**YOUR GOAL**
Set down all of the data exactly as it appears.

● ● ● ●

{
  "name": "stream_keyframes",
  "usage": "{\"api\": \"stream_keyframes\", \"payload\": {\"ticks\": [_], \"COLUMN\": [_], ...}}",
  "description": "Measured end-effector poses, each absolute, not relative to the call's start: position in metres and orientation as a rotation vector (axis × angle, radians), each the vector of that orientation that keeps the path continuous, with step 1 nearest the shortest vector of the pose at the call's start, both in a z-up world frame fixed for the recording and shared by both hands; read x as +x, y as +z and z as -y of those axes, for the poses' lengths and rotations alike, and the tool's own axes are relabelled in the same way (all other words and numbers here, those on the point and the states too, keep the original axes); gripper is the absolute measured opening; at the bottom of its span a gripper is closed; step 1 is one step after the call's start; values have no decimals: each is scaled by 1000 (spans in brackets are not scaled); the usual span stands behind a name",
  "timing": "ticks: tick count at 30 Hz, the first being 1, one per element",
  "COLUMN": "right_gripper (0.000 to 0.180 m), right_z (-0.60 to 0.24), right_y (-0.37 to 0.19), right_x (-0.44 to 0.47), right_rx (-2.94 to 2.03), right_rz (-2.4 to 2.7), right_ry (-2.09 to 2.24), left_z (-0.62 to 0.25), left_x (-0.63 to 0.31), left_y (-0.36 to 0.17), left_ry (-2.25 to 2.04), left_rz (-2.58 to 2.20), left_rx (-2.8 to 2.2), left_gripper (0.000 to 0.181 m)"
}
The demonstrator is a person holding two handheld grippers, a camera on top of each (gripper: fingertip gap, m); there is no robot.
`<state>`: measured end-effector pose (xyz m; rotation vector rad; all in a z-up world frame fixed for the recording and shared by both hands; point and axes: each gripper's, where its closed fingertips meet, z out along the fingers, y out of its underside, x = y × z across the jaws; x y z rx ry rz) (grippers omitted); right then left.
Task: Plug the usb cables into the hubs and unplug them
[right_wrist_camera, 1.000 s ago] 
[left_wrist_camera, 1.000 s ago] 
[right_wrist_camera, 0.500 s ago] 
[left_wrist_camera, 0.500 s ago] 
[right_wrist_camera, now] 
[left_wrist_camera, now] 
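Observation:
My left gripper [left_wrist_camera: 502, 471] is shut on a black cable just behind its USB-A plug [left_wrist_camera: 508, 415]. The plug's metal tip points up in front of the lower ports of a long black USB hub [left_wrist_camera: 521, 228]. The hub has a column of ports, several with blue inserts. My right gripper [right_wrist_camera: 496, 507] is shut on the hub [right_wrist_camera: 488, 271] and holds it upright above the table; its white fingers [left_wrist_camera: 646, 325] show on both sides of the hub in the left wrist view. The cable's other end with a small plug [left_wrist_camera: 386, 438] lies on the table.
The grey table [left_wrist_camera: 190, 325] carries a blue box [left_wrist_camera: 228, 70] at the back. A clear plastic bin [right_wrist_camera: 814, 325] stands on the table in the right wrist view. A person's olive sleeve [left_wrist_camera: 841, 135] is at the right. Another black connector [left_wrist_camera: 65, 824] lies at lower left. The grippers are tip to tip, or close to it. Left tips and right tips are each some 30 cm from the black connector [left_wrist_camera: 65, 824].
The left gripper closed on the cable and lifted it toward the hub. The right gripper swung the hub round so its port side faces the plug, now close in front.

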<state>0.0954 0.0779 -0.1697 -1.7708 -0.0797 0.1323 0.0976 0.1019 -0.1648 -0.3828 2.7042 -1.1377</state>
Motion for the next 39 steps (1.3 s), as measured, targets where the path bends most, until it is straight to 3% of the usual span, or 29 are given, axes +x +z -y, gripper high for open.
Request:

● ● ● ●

**EXERCISE RESPONSE**
{
  "name": "stream_keyframes",
  "usage": "{\"api\": \"stream_keyframes\", \"payload\": {\"ticks\": [_], \"COLUMN\": [_], ...}}",
  "description": "Measured end-effector poses, each absolute, not relative to the call's start: position in metres and orientation as a rotation vector (axis × angle, radians), each the vector of that orientation that keeps the path continuous, with step 1 nearest the shortest vector of the pose at the call's start, both in a z-up world frame fixed for the recording and shared by both hands; read x as +x, y as +z and z as -y of those axes, for the poses' lengths and rotations alike, and the tool's own axes are relabelled in the same way (all other words and numbers here, those on the point and the states too, keep the original axes); gripper is the absolute measured opening; at the bottom of its span a gripper is closed; step 1 is one step after the call's start; values have no decimals: each is scaled by 1000 (spans in brackets are not scaled); the usual span stands behind a name",
  "timing": "ticks: tick count at 30 Hz, the first being 1, one per element",
  "COLUMN": "right_gripper (0.000 to 0.180 m), right_z (-0.60 to 0.24), right_y (-0.37 to 0.19), right_x (-0.44 to 0.47), right_rx (-2.94 to 2.03), right_rz (-2.4 to 2.7), right_ry (-2.09 to 2.24), left_z (-0.62 to 0.25), left_x (-0.63 to 0.31), left_y (-0.36 to 0.17), left_ry (-2.25 to 2.04), left_rz (-2.58 to 2.20), left_rx (-2.8 to 2.2), left_gripper (0.000 to 0.181 m)"
}
The demonstrator is a person holding two handheld grippers, a camera on top of each (gripper: fingertip gap, m); there is no robot.
`<state>`: measured end-effector pose (xyz m; rotation vector rad; all in a z-up world frame fixed for the recording and shared by both hands; point and axes: each gripper's, where its closed fingertips meet, z out along the fingers, y out of its underside, x = y × z across the jaws; x y z rx ry rz) (grippers omitted); right then left.
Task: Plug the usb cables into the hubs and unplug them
[right_wrist_camera, 1.000 s ago] 
[left_wrist_camera, 1.000 s ago] 
[right_wrist_camera, 0.500 s ago] 
[left_wrist_camera, 0.500 s ago] 
[right_wrist_camera, now] 
[left_wrist_camera, now] 
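Observation:
My left gripper [left_wrist_camera: 502, 471] is shut on a black cable just behind its USB-A plug [left_wrist_camera: 508, 415]. The plug's metal tip points up in front of the lower ports of a long black USB hub [left_wrist_camera: 521, 228]. The hub has a column of ports, several with blue inserts. My right gripper [right_wrist_camera: 496, 507] is shut on the hub [right_wrist_camera: 488, 271] and holds it upright above the table; its white fingers [left_wrist_camera: 646, 325] show on both sides of the hub in the left wrist view. The cable's other end with a small plug [left_wrist_camera: 386, 438] lies on the table.
The grey table [left_wrist_camera: 190, 325] carries a blue box [left_wrist_camera: 228, 70] at the back. A clear plastic bin [right_wrist_camera: 814, 325] stands on the table in the right wrist view. A person's olive sleeve [left_wrist_camera: 841, 135] is at the right. Another black connector [left_wrist_camera: 65, 824] lies at lower left. The grippers are tip to tip, or close to it. Left tips and right tips are each some 30 cm from the black connector [left_wrist_camera: 65, 824].
The left gripper closed on the cable and lifted it toward the hub. The right gripper swung the hub round so its port side faces the plug, now close in front.
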
<state>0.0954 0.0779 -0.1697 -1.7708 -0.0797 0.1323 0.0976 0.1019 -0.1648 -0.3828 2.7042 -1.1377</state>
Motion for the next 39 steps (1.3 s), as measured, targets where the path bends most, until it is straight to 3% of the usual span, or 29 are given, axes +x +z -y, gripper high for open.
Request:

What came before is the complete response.